There is a growing interest in the automotive industry to replace fiberglass with natural fiber as reinforcing material in thermoplastic composites. One of the major challenges for using natural fibers in the production of automotive parts is the low mechanical properties due to environmental degradation [1]. The environmental degradation is a major factor affecting the performance of natural fiber reinforced composites when subjected to temperature, humidity, and ultraviolet radiation (UV). Polymer composites used in the automotive industry are mostly affected by photochemical reaction when subjected to severe weather condition [2]. The photochemical reaction is also referred to as photodegradation. In photodegradation process, the strength of the polymers is being affected which may be due to excessive UV penetration and thermal oxidation [3]. In order to reduce the effect of environmental degradation on composites used for outdoor applications, it is imperative to consider hybridization with hydrophobic thermoplastic fibers due to their high resistance to photodegradation and moisture absorption compared to natural fibers.

Natural fibers can be considered as natural composites because of the presence of cellulosic fibers embedded in lignin and pectin matrix. The cellulose gives the matrix its rigidity with good tensile and flexural strengths due to their orientation along the fiber length. The cellulosic fibers have high specific strength and elastic modulus [4]. Natural fibers like kenaf are prone to high moisture absorption when exposed to high humidity due to the presence of hydroxyl groups in the cellulosic fibers [5, 6]. In photodegradation of natural fibers, the UV penetrations can result in the breaking down of hemicellulose, lignin, and cellulose content of the fiber. This reaction can affect the interfacial bonding between the fiber and the thermoplastic matrix. The poor interfacial bonding will eventually reduce the efficiency at which the composite transfers load in components, resulting in lower mechanical properties [7].
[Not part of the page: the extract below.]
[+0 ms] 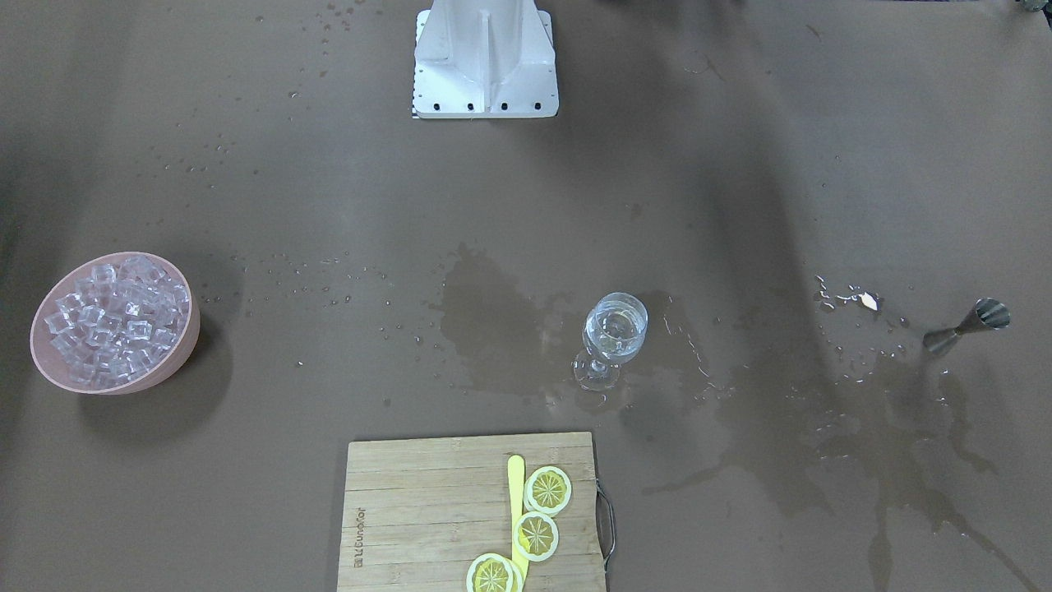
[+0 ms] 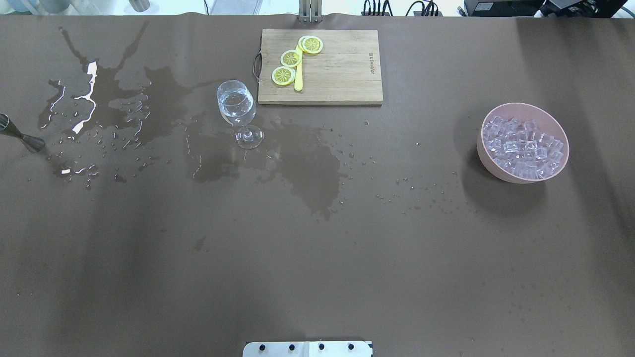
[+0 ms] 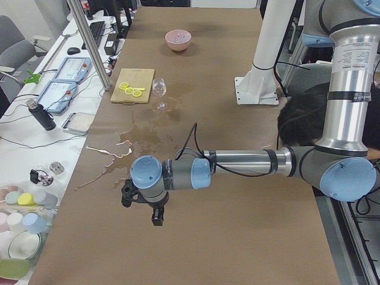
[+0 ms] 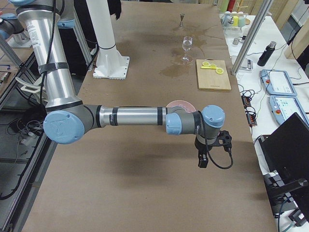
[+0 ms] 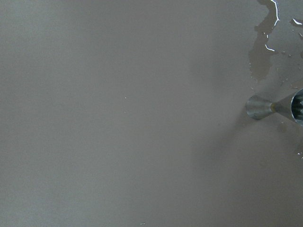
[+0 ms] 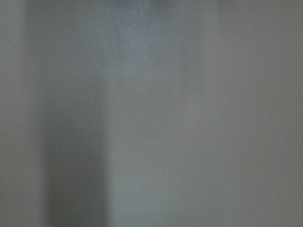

The degradation of PET mainly occurs as a result of exposure to UV light and high temperature. The degradation results in discoloration, reduction in molecular weight, and cross-link. The discoloration is due to the formation of chromophoric systems after a prolong exposure at elevated temperature. Studies conducted on the degradation of PET revealed that the first stage of the thermal degradation process is a random scission of the in-chain ester linkage that results in the formation of vinyl ester and the carboxyl end groups [8]. The next stage is the transesterification of vinyl ester to form vinyl alcohol which is immediately transformed to acetaldehyde. The thermal degradation occurs at elevated temperature in the absence of oxygen. The photodegradation of PET occurs due to exposure to UV light. The degradation leads to cross-linking thereby causing discoloration and making the fibers brittle. Previous studies on infrared and gas chromatographic analysis revealed large changes in hydroxylic regions and widening of carbonyl peaks [9].

The effect of hygrothermal edging on the thermomechanical properties of recycled PET composites was investigated [10]. The samples were subjected to hygrothermal edging at 70[degrees]C and 80% relative humidity. The results of the investigation revealed that the tensile properties of the recycled PET matrix remain unaffected after the degradation test under the selected conditions. However, the mechanical properties (tensile and fracture toughness) of the PET composites dropped due to the reduction in molecular weight of the recycled PET during the hygrothermal edging as a consequence of hydrolysis.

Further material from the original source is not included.